- **Exercise directions**: Find how many lines in the entries below carry the word "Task" and answer with only that figure.
(Beginning of Dataset excerpts)
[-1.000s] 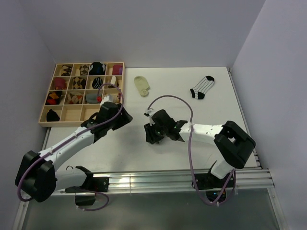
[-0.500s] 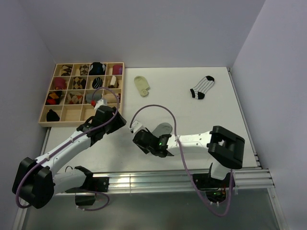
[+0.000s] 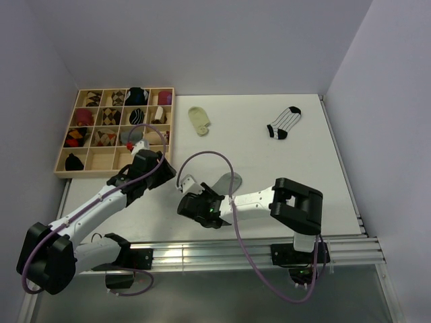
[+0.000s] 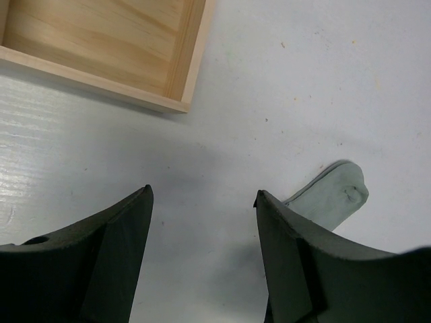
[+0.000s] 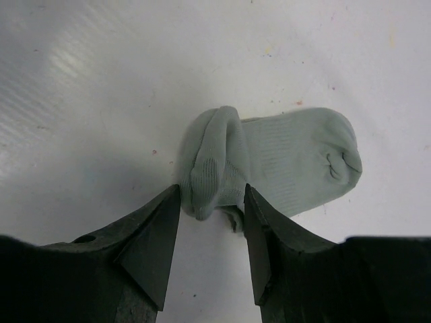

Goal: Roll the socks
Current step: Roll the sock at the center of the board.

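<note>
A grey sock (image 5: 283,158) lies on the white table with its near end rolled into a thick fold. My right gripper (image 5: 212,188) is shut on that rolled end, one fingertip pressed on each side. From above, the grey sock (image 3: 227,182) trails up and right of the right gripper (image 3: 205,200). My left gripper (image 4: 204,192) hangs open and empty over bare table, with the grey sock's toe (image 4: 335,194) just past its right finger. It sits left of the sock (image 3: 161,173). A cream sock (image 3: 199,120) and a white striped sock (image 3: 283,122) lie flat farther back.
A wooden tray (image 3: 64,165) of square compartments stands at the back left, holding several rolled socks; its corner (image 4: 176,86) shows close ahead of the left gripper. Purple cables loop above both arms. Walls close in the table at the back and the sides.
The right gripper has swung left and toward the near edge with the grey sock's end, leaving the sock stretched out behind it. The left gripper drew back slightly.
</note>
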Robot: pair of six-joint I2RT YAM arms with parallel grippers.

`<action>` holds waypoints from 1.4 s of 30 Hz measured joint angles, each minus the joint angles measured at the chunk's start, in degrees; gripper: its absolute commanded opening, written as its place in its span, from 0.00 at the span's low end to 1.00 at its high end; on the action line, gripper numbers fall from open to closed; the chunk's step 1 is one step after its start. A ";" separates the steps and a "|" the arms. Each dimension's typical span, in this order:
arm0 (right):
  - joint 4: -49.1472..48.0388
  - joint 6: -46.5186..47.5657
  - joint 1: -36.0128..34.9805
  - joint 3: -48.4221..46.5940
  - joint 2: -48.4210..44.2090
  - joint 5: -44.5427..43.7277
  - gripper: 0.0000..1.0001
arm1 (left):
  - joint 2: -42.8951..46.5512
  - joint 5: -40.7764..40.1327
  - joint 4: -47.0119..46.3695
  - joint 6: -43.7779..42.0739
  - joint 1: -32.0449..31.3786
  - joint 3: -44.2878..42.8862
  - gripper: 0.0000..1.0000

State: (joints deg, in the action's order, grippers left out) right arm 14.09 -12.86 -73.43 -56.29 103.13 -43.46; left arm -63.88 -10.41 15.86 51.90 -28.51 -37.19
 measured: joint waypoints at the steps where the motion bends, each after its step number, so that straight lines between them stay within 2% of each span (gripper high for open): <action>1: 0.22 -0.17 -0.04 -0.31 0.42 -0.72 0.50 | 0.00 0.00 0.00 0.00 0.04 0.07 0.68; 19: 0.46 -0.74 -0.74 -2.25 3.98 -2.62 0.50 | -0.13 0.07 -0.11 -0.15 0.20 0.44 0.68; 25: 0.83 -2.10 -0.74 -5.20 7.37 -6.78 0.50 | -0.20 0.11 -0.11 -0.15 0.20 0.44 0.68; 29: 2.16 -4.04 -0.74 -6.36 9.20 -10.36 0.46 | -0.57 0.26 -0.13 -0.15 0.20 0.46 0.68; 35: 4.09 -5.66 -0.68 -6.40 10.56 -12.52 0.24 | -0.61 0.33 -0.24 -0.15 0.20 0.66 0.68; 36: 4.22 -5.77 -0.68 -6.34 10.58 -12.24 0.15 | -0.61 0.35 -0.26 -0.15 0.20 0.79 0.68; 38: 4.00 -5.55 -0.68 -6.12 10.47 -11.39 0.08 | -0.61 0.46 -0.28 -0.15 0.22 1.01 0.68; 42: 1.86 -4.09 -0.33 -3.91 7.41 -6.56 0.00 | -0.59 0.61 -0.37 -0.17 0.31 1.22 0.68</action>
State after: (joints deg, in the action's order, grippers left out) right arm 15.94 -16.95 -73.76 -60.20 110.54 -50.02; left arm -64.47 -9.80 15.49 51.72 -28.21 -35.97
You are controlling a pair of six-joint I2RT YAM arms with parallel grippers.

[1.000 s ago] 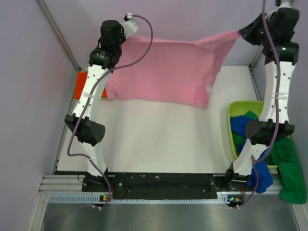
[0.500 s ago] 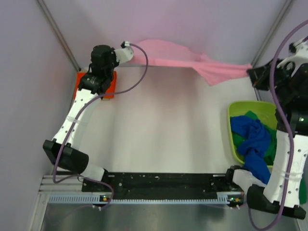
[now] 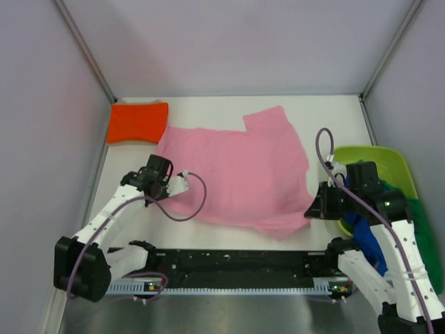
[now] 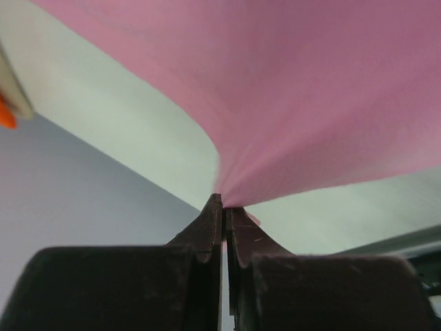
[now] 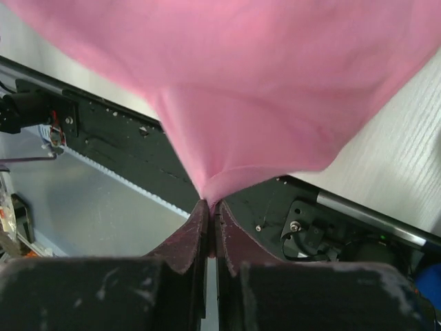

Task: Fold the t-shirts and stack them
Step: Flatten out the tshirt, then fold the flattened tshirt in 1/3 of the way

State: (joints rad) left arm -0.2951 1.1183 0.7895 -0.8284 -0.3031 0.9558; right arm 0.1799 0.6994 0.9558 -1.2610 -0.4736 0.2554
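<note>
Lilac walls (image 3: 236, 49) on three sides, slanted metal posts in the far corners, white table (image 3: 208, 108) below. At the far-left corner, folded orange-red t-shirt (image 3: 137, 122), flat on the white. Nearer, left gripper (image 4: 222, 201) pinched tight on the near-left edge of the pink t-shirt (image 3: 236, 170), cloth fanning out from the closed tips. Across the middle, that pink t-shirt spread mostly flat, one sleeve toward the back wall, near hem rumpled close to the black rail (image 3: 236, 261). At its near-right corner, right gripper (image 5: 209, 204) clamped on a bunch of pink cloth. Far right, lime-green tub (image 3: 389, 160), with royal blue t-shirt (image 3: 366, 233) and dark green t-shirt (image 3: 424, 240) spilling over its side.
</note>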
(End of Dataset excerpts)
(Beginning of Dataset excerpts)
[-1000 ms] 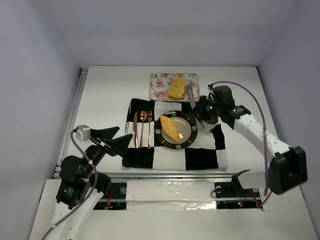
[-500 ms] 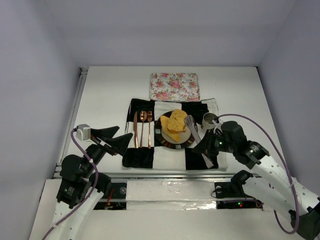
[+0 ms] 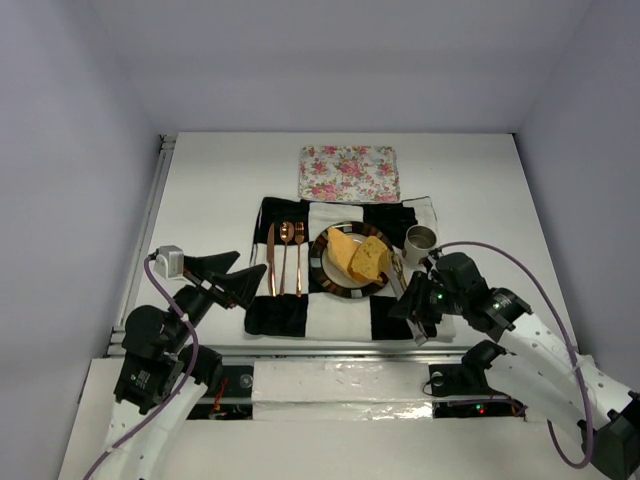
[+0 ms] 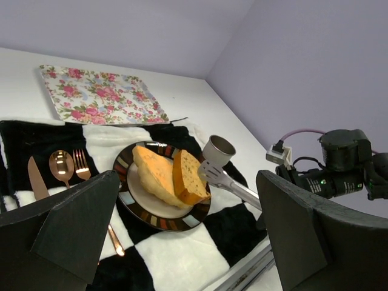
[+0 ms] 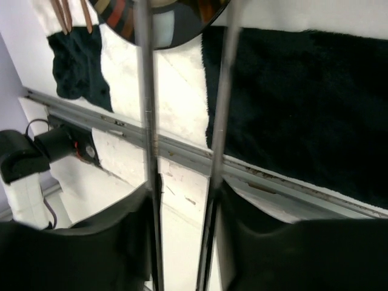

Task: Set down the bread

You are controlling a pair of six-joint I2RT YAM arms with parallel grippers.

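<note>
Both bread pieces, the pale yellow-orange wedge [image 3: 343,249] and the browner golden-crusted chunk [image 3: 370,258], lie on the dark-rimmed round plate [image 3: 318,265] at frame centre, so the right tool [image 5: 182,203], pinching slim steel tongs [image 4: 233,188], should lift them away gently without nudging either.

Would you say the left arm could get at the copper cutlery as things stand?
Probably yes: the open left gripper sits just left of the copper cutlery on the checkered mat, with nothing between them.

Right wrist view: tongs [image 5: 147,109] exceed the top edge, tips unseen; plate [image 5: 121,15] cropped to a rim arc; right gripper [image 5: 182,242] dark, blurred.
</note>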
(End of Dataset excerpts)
- **Reply to the exercise**: 2